Tip 6:  Rethink Holiday Treats in the Classroom Activity
Instead of having the kids congregate around cookies, cupcakesand ice cream (maybe a little bit is okay), try making healthy green and red Christmas themed smoothies in the classroom! Why not have a green smoothie that tastes like chocolate peppermint (dark chocolate chips, avocado, spinach, banana, and fresh peppermint)? Why not have a red cinnamon spice apple, raspberry, plain yogurt, and toasted almond smoothie? Get your kids involved.

Tip 7:  Educate Your Kids on How Pumpkin Pie Gets from Farm to Table, Then Make It!
Teach your kids about where holiday food comes from.  I bet you didn’t know there are over 40 types of pumpkins, a couple of which called the Cinderella pumpkin and the peanut pumpkin. Click here for a quick pumpkin identification tutorial!  But how do they grow? And what are the best pumpkins used for Pumpkin Pie?  Click here to find out!

Now, make it!

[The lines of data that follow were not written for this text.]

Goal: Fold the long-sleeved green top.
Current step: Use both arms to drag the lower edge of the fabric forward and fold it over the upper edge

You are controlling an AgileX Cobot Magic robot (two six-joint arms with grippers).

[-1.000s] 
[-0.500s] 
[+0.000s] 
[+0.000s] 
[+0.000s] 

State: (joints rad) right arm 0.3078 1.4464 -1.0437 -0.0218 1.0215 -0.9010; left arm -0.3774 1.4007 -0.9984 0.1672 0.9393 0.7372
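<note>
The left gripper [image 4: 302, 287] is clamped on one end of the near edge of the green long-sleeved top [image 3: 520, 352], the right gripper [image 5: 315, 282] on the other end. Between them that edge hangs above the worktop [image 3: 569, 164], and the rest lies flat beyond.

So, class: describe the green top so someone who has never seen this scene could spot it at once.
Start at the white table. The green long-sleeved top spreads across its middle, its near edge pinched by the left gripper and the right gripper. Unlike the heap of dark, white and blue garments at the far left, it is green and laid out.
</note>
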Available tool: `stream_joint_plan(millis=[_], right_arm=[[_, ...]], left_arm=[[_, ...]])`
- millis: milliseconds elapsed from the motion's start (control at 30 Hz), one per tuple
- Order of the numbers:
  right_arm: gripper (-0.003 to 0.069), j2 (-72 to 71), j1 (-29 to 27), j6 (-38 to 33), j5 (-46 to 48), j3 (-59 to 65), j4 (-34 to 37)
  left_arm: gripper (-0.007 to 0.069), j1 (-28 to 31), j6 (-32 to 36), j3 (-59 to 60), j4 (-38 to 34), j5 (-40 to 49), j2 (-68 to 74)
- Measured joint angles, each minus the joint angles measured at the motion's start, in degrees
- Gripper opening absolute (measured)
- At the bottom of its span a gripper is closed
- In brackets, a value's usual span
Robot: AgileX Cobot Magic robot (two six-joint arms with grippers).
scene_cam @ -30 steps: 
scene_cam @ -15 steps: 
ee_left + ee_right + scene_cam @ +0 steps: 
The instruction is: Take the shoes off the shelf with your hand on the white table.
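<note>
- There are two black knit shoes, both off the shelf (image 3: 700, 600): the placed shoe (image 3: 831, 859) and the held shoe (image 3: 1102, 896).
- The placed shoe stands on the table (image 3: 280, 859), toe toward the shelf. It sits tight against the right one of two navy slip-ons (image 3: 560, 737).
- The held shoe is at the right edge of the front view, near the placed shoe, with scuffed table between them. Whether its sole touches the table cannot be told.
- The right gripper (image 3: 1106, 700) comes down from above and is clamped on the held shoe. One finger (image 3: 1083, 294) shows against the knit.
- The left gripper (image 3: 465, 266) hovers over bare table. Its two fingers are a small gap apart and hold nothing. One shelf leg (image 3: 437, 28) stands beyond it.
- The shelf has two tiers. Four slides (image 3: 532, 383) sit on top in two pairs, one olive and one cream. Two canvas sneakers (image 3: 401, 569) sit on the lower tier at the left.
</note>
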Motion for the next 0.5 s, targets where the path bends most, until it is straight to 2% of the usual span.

Watch this video on how to make healthy pumpkin pie mug cakes!

Partner up and do this in your classroom or at home with the kids!  Teachers and parents:  be aware of possible food allergies, as this recipe uses eggs and graham crackers (graham cracker may contain gluten).

Tip 8:  Try These Food Additions and Substitutions, and Make It Fun!
I believe it is okay to indulge once in a while, but it’s also important to teach healthy alternatives.

  • Make mashed cauliflower potatoes or add to mashed potatoes – You won’t even know the difference!
  • Make yogurt-based dips, instead of sour cream or cheese dips.
  • Use applesauce instead of oil when baking, or oil instead of butter.
  • Use whole wheat flour instead of white flour.
  • Use fresh herbs, like parsley, rosemary, lemon thyme, clove, basil, instead of salt.
  • Use rolled oats instead of dry bread crumbs.
  • Add dark greens (like, spinach, kale or Swiss chard) to tomato or cream-base soups.
  • Add nuts to your recipes!

Tip 9:  Celebrate the Holidays with Someone New.
Nobody likes sitting alone at the lunch table and nobody likes spending the holidays alone.  Have you ever thought about inviting an acquaintance from work or including one of your kid’s friends from school to be a part of your tradition? Include them. This demonstrates compassion and teaches cultural diversity.  Family doesn’t always have to be defined from a biological perspective.

Tip 10:  Demonstrate and Teach the Importance of Self-compassion.
Don’t be hard on yourself.  It’s okay to let go and indulge.  Stop feeling guilty. The holidays can be very stressful, especially on top of being a busy parent! Don’t feel like you need to be Superdad or Supermom. Maybe you can gift yourself a scheduled spa day or a dad’s day out.  It’s important to show your kids that you are not selfish if you take care of yourself.  It’s okay to munch on occasional treats or take time off to rejuvenate. Balance is key.